Lotto-Verbot für Hartz-IV-Beziehende ist Bevormundung
Katja Kipping, stellvertretende Vorsitzende der LINKEN und Vorsitzende des Ausschusses für Arbeit und Soziales im Deutschen Bundestag, erklärt anlässlich des Urteils des Landgerichts Köln, nach dem Lotto-Annahmestellen keine Tippscheine für Sportwetten an Hartz IV-Beziehende ausgeben dürfen:
Im vergangenen Jahr hat Schwarz-Gelb bei der Berechnung des Regelsatzes alles gestrichen, was für gesellschaftliche Teilhabe notwendig ist. Für Hartz-IV-Beziehende sind keine Ausgaben für einen Weihnachtsbaum, keine Ausgaben für das Halten von Haustieren und kein Glas Wein zum Geburtstag vorgesehen. Das Landgericht Köln macht den Reigen komplett. Unter dem Vorwand, Hartz-IV-Beziehende schützen zu wollen, wird ihnen nun auch das Lottospiel versagt. Konsequent zu Ende gedacht, müsste nun jede Zoohandlung armen Kindern den Kauf eines Hamsters versagen.

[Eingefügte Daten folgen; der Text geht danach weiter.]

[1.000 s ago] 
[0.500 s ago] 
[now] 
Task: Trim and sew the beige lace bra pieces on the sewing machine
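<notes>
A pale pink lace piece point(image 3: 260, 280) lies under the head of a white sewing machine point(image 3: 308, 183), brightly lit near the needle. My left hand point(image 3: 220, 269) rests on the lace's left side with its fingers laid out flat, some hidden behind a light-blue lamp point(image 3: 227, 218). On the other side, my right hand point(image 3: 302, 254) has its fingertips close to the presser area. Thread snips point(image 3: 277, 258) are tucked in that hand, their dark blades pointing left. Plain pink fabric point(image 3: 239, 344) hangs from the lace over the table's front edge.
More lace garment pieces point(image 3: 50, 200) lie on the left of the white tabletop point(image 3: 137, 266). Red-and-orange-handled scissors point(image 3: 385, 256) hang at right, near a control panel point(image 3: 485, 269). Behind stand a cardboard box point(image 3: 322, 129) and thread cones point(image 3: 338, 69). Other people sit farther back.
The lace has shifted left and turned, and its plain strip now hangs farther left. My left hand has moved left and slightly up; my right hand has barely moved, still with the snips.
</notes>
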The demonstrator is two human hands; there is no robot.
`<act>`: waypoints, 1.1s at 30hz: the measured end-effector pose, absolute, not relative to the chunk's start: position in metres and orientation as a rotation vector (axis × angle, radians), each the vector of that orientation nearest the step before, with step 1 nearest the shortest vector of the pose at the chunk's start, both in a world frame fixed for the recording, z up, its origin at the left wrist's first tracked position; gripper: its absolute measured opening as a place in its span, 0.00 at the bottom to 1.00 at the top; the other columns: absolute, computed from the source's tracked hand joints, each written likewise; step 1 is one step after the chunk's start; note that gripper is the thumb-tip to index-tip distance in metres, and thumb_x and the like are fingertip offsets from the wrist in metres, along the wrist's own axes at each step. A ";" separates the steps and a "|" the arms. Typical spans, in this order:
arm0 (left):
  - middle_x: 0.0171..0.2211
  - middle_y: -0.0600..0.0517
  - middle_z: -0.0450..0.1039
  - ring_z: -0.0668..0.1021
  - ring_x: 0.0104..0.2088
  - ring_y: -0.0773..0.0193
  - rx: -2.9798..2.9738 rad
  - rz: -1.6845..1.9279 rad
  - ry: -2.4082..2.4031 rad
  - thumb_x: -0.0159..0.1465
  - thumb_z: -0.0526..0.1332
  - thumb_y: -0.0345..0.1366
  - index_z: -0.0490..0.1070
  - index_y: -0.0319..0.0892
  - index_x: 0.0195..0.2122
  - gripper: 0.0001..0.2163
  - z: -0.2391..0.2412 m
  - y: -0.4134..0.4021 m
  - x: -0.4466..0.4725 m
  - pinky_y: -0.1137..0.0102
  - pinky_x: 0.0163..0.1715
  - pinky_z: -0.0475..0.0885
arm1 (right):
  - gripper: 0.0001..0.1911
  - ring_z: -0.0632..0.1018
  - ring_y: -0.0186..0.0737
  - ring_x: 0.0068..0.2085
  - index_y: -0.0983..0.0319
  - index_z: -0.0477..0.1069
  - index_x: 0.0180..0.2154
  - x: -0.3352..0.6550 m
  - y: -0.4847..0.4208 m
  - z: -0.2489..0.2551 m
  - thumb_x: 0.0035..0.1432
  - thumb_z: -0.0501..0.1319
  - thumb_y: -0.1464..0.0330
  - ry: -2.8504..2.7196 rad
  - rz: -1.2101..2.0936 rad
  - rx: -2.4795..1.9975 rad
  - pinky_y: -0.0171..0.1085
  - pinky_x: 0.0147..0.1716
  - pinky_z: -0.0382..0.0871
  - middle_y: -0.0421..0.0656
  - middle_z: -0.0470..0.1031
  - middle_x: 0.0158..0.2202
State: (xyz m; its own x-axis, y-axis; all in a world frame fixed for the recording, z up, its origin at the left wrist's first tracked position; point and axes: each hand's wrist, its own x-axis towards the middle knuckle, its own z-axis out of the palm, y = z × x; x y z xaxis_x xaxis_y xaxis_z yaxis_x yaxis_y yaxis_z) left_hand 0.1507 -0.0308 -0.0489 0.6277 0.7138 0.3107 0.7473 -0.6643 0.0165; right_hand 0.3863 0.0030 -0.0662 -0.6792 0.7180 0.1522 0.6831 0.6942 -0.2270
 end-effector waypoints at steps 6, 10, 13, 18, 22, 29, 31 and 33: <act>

Schließlich ist diese Ausgabe auch nicht im Regelsatz enthalten. Das staatliche Glücksspielmonopol soll Menschen vor Spielsucht schützen und nicht Arme erziehen. Die Umsetzung des Urteil bevormundet in der Praxis erwachsene Menschen und steht in einer unseligen Tradition. Es wird unterstellt, dass diejenigen, die Sozialleistungen beziehen, nicht selbst über ihre Angelegenheiten entscheiden sollten und vor sich selbst beschützt werden müssten.